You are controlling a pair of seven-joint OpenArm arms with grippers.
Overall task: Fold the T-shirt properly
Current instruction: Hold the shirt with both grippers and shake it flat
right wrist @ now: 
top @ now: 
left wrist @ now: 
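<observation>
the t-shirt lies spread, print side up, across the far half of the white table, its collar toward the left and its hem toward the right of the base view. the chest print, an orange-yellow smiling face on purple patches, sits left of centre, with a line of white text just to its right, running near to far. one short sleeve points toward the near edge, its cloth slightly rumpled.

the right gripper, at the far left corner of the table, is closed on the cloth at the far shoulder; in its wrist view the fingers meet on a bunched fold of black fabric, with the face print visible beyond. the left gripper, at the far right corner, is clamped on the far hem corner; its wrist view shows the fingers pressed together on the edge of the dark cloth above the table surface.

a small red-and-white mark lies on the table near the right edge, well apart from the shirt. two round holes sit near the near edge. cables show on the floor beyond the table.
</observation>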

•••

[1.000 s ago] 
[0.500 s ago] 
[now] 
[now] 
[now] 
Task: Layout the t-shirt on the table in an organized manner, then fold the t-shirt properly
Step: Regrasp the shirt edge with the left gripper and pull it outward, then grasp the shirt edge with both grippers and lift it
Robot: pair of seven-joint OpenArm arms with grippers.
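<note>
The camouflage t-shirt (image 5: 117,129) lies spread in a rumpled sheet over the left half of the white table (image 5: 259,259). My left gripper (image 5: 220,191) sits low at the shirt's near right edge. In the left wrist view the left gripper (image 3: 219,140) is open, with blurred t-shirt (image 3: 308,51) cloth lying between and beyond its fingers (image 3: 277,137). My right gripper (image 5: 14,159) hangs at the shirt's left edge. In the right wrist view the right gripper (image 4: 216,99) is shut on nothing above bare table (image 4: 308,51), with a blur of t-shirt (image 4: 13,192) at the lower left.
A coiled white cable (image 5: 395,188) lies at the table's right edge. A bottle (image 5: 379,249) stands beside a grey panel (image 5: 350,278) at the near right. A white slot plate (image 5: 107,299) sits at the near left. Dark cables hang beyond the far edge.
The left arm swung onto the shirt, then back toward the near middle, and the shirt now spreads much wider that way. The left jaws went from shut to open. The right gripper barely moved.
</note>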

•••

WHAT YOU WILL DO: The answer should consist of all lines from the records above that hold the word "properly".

SOLUTION TO THE PROBLEM:
Overall task: Fold the T-shirt properly
Task: Layout the t-shirt on the table in an organized manner, then fold the t-shirt properly

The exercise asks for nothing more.